◆ TO DO: Each line holding the string "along" is to be copied from the data.

◆ ENTRIES SHOWN:

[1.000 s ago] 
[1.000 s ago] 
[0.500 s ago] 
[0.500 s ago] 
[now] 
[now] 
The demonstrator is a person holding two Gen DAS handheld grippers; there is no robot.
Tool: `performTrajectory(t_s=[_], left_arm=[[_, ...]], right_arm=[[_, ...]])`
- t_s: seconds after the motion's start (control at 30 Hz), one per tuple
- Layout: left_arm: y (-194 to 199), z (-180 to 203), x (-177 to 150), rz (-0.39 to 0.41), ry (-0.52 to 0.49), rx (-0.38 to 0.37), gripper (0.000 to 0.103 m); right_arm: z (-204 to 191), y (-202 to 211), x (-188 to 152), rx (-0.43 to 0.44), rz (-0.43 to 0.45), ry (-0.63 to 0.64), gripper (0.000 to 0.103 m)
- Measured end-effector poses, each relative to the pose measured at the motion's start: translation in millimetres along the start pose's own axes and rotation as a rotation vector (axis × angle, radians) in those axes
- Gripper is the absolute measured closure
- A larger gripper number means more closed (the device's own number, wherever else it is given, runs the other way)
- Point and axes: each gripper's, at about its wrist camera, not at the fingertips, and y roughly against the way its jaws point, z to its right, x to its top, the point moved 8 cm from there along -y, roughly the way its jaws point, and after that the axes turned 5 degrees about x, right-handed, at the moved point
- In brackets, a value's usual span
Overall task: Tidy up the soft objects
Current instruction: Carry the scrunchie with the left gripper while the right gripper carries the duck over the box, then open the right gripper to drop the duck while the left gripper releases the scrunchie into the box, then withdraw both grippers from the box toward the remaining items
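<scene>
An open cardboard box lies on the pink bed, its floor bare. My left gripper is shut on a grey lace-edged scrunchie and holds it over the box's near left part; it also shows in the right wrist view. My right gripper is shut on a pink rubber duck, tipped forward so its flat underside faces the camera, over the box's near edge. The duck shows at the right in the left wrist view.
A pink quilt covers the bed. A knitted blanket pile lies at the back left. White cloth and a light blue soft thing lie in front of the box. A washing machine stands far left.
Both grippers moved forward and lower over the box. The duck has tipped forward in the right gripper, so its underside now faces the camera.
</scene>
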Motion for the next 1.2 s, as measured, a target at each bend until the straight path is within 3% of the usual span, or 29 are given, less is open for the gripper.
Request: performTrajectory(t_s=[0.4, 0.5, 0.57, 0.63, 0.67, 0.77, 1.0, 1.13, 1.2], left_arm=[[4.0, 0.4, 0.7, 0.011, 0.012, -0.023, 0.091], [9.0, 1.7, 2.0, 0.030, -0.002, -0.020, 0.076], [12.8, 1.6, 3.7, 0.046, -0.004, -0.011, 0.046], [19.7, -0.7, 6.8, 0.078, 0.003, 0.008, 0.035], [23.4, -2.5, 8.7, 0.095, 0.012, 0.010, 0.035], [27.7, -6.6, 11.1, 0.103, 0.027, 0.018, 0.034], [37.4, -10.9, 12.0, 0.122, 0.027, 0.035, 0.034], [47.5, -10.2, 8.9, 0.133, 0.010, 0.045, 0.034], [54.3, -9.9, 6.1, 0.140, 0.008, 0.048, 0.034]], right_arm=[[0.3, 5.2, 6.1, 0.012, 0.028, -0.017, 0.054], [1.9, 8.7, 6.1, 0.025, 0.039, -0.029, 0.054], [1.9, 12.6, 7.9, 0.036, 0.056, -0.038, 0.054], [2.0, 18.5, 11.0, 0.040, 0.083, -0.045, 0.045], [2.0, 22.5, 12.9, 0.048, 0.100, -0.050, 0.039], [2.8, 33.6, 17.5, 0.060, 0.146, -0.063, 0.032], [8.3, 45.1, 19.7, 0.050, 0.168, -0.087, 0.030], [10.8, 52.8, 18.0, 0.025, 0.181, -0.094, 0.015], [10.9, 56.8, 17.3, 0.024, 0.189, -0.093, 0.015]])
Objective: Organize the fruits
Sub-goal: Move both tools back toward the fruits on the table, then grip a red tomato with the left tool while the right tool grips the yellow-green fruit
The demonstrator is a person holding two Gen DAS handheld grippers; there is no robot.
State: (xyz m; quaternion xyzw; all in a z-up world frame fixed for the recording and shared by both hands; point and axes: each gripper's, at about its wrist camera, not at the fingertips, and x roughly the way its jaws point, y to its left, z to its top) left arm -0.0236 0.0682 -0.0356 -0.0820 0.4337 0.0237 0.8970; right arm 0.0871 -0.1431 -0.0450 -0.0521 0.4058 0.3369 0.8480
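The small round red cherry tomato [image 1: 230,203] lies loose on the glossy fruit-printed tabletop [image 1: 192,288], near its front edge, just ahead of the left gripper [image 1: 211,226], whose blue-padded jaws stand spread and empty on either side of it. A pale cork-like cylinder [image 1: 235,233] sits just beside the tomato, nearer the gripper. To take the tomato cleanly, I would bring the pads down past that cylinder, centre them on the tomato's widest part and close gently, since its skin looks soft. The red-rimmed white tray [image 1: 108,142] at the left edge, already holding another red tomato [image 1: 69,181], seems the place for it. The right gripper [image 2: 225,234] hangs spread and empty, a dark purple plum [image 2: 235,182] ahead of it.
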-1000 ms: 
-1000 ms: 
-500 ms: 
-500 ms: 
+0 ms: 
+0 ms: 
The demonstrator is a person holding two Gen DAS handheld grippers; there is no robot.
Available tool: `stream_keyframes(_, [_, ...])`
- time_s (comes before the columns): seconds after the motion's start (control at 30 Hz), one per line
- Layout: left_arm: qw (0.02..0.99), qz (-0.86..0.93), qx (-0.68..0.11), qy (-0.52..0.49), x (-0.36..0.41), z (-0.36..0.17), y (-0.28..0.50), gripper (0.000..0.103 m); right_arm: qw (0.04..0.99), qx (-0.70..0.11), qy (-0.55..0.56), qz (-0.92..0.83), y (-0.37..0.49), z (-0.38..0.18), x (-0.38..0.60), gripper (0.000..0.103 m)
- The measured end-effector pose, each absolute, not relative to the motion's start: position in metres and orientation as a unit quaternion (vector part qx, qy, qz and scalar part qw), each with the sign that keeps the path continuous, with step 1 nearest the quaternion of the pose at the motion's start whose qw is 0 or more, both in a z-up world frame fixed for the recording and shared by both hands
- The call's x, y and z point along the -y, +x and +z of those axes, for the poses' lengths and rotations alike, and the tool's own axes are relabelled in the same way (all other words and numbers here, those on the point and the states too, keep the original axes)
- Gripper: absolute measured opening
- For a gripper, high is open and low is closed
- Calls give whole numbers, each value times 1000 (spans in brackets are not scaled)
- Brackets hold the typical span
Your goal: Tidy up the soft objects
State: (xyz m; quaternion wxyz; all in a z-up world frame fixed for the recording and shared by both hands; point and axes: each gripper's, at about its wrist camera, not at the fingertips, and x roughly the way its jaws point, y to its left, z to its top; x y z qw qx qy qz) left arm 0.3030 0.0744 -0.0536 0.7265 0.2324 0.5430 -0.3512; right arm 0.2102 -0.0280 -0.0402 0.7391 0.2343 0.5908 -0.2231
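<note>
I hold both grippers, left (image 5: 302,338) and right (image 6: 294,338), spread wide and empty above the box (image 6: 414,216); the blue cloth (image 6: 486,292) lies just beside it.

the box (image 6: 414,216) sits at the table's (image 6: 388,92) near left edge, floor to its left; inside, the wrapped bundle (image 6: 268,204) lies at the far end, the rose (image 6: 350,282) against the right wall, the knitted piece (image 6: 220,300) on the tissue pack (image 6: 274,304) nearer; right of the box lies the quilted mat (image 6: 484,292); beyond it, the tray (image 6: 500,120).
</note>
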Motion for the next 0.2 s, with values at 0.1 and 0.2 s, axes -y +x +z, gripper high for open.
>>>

◆ EXERCISE OUTPUT:
- Measured end-effector poses, each relative to the pose measured at the motion's start: translation in millimetres along the start pose's own axes and rotation as a rotation vector (axis × angle, radians) in those axes
- Point and axes: each gripper's, at about its wrist camera, not at the fingertips, and y roughly against the way its jaws point, z to its right, x to its top, the point moved 8 cm from there along -y, roughly the way its jaws point, and after that the axes turned 5 degrees about x, right-handed, at the moved point
- The call's x, y and z point along the -y, +x and +z of those axes, for the poses' lengths and rotations alike, and the tool's own axes are relabelled in the same way (all other words and numbers here, those on the point and the states too, keep the original axes)

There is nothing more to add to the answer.